▸ Work instructions
Every line below containing the word "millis" should be found and copied.

#####

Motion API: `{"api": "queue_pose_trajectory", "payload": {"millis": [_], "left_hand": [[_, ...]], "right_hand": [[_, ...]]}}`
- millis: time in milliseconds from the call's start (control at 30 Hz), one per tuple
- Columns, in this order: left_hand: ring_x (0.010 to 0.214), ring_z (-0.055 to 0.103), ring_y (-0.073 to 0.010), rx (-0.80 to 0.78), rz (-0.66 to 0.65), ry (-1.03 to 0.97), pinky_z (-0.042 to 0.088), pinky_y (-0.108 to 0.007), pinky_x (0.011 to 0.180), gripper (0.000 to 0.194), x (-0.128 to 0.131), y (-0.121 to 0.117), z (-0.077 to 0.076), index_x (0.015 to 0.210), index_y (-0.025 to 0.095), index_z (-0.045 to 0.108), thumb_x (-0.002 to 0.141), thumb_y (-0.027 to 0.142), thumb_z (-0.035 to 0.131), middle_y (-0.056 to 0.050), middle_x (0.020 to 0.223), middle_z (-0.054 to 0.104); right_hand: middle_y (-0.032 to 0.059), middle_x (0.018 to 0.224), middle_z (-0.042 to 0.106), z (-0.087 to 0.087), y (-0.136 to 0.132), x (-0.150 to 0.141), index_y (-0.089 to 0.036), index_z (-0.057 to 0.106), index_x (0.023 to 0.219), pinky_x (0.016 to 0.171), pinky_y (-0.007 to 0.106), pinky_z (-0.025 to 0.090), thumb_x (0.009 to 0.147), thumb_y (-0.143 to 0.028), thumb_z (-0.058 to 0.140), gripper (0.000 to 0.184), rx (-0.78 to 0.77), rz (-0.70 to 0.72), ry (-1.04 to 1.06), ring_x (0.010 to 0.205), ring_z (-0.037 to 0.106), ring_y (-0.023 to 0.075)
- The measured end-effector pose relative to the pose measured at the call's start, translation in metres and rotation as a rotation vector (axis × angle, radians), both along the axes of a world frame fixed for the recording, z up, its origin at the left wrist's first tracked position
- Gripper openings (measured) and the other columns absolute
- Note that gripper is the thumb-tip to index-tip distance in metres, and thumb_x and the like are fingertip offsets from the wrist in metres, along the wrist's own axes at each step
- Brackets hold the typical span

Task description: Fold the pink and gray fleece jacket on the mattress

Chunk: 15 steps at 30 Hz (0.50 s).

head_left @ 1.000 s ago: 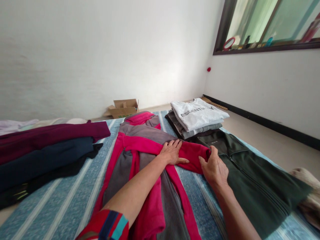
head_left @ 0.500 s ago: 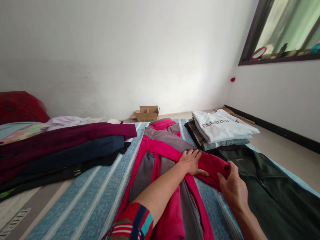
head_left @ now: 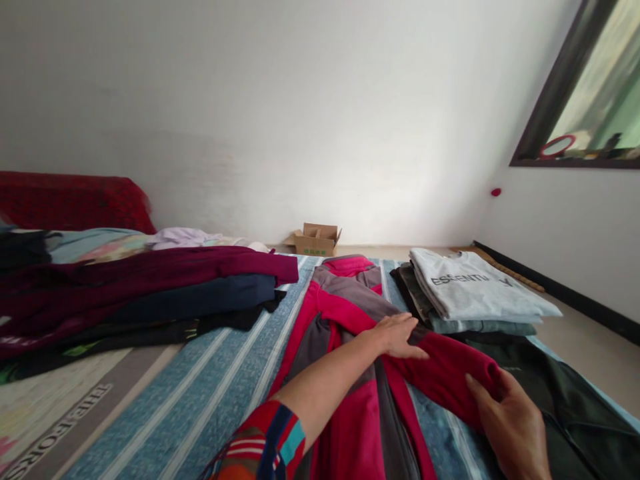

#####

▸ Reply
Motion API: `{"api": "queue_pose_trajectory", "payload": {"millis": [_], "left_hand": [[_, ...]], "right_hand": [[_, ...]]}}`
- millis: time in milliseconds from the call's start (control at 30 Hz), one per tuple

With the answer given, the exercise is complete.